Your task.
For the word "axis", count the lines below that contain it. Give the number alone.

=-=-=-=-=

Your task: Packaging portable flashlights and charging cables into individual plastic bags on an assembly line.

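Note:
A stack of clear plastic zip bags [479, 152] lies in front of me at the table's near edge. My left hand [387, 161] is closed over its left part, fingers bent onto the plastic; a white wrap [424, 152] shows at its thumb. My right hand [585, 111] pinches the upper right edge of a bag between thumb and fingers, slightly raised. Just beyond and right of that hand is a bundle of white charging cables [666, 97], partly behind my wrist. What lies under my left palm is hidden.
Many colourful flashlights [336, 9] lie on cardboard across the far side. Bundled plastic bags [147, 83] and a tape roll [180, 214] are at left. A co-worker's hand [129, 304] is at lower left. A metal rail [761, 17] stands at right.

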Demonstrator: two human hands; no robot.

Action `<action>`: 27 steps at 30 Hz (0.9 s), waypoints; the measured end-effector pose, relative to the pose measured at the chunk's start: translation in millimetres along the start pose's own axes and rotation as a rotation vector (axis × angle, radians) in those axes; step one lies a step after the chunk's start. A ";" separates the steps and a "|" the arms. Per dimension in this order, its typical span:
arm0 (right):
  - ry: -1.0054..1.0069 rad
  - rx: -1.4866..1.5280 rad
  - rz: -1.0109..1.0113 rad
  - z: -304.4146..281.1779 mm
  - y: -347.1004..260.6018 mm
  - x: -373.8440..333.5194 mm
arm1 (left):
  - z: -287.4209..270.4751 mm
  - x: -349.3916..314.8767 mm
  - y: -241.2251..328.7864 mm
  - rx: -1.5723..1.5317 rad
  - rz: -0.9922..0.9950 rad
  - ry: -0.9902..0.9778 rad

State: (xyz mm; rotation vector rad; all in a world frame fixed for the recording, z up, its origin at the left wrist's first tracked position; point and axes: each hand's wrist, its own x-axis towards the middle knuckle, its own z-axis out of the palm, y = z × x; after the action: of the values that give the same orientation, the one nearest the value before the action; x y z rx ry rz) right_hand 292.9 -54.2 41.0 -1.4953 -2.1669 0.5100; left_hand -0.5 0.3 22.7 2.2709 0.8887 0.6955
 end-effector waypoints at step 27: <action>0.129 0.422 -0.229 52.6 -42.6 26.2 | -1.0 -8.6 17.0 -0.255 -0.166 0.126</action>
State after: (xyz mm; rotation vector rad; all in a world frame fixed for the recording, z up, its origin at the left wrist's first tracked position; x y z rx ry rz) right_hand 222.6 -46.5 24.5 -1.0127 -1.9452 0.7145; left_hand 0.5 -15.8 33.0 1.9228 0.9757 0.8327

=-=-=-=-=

Solved exercise.
2